> _Directions for this task_
Your response should consist of the lines below, printed exactly.

··········

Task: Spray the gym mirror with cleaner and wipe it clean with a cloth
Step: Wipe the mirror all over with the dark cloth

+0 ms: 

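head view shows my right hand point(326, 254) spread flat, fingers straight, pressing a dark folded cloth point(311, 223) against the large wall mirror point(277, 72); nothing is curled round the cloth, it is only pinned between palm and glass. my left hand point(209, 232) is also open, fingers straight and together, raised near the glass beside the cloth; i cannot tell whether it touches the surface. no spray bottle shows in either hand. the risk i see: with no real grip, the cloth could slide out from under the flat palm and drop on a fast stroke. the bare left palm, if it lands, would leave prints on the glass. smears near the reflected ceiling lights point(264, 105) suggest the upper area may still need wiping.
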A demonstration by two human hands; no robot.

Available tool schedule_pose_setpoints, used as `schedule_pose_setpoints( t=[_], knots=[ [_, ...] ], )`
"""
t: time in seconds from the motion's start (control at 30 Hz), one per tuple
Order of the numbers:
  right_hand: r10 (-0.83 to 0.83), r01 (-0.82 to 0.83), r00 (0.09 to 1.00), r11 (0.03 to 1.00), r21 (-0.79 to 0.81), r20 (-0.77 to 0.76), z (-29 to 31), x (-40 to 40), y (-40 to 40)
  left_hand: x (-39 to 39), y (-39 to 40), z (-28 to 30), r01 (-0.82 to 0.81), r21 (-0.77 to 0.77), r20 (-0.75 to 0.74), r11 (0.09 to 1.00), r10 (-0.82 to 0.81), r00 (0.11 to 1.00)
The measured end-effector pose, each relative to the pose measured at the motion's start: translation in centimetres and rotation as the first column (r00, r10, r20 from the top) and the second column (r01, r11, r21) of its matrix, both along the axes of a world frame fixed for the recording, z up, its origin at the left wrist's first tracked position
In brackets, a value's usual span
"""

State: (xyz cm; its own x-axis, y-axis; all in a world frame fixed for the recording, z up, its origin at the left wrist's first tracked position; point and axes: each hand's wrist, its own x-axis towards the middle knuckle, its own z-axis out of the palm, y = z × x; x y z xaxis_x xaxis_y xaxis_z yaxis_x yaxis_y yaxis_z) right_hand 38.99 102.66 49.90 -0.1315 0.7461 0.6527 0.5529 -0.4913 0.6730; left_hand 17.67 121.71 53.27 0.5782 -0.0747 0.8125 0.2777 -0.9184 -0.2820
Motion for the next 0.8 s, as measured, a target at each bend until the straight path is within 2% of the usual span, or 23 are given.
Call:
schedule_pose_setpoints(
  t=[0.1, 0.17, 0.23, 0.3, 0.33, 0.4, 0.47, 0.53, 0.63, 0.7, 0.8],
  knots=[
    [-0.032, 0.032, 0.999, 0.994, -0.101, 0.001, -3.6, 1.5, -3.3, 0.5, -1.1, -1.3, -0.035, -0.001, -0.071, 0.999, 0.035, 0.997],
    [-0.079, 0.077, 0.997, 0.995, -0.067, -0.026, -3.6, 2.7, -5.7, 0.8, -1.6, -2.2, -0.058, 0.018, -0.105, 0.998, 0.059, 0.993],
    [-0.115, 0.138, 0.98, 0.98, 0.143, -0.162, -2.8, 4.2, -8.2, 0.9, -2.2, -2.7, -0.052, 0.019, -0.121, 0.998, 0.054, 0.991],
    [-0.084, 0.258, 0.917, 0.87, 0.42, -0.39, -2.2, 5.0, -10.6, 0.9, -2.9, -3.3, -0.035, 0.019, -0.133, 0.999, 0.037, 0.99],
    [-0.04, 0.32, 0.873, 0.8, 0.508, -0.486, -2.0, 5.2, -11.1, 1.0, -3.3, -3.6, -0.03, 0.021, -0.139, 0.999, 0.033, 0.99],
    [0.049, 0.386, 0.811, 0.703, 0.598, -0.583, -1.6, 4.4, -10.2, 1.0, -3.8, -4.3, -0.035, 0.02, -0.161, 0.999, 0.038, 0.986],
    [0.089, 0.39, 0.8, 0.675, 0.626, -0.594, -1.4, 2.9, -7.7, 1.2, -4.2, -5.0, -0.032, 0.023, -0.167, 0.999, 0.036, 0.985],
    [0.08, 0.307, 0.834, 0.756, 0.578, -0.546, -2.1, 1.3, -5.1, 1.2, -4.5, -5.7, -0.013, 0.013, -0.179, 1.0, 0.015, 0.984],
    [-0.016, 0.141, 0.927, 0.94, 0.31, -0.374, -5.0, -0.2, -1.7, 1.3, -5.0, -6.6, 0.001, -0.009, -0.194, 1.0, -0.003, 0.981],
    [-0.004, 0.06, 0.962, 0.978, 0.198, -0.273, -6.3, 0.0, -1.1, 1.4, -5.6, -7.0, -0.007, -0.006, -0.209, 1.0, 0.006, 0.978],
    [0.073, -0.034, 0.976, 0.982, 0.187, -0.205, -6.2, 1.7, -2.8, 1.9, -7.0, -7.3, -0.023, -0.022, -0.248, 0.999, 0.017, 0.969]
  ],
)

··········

> _Output of the exercise_
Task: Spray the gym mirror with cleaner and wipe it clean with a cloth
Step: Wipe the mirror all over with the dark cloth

+0 ms: 

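head view shows my right hand point(326, 254) spread flat, fingers straight, pressing a dark folded cloth point(311, 223) against the large wall mirror point(277, 72); nothing is curled round the cloth, it is only pinned between palm and glass. my left hand point(209, 232) is also open, fingers straight and together, raised near the glass beside the cloth; i cannot tell whether it touches the surface. no spray bottle shows in either hand. the risk i see: with no real grip, the cloth could slide out from under the flat palm and drop on a fast stroke. the bare left palm, if it lands, would leave prints on the glass. smears near the reflected ceiling lights point(264, 105) suggest the upper area may still need wiping.
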A demonstration by two human hands; no robot.

Available tool schedule_pose_setpoints, used as `schedule_pose_setpoints( t=[_], knots=[ [_, ...] ], )`
"""
t: time in seconds from the motion's start (control at 30 Hz), one per tuple
Order of the numbers:
  right_hand: r10 (-0.83 to 0.83), r01 (-0.82 to 0.83), r00 (0.09 to 1.00), r11 (0.03 to 1.00), r21 (-0.79 to 0.81), r20 (-0.77 to 0.76), z (-29 to 31), x (-40 to 40), y (-40 to 40)
  left_hand: x (-39 to 39), y (-39 to 40), z (-28 to 30), r01 (-0.82 to 0.81), r21 (-0.77 to 0.77), r20 (-0.75 to 0.74), r11 (0.09 to 1.00), r10 (-0.82 to 0.81), r00 (0.11 to 1.00)
The measured end-effector pose, each relative to the pose measured at the motion's start: translation in centimetres and rotation as the first column (r00, r10, r20 from the top) and the second column (r01, r11, r21) of its matrix, both along the axes of a world frame fixed for the recording, z up, its origin at the left wrist's first tracked position
In brackets, a value's usual span
"""

State: (xyz cm; its own x-axis, y-axis; all in a world frame fixed for the recording, z up, its origin at the left wrist's first tracked position; point and axes: each hand's wrist, its own x-axis towards the middle knuckle, its own z-axis out of the palm, y = z × x; x y z xaxis_x xaxis_y xaxis_z yaxis_x yaxis_y yaxis_z) right_hand 38.99 102.66 49.90 -0.1315 0.7461 0.6527 0.5529 -0.4913 0.6730; left_hand 17.67 121.71 53.27 0.5782 -0.0747 0.8125 0.2777 -0.9184 -0.2820
Motion for the next 0.8 s, as measured, a target at each bend until the straight path is within 2% of the usual span, or 23 are given.
Call:
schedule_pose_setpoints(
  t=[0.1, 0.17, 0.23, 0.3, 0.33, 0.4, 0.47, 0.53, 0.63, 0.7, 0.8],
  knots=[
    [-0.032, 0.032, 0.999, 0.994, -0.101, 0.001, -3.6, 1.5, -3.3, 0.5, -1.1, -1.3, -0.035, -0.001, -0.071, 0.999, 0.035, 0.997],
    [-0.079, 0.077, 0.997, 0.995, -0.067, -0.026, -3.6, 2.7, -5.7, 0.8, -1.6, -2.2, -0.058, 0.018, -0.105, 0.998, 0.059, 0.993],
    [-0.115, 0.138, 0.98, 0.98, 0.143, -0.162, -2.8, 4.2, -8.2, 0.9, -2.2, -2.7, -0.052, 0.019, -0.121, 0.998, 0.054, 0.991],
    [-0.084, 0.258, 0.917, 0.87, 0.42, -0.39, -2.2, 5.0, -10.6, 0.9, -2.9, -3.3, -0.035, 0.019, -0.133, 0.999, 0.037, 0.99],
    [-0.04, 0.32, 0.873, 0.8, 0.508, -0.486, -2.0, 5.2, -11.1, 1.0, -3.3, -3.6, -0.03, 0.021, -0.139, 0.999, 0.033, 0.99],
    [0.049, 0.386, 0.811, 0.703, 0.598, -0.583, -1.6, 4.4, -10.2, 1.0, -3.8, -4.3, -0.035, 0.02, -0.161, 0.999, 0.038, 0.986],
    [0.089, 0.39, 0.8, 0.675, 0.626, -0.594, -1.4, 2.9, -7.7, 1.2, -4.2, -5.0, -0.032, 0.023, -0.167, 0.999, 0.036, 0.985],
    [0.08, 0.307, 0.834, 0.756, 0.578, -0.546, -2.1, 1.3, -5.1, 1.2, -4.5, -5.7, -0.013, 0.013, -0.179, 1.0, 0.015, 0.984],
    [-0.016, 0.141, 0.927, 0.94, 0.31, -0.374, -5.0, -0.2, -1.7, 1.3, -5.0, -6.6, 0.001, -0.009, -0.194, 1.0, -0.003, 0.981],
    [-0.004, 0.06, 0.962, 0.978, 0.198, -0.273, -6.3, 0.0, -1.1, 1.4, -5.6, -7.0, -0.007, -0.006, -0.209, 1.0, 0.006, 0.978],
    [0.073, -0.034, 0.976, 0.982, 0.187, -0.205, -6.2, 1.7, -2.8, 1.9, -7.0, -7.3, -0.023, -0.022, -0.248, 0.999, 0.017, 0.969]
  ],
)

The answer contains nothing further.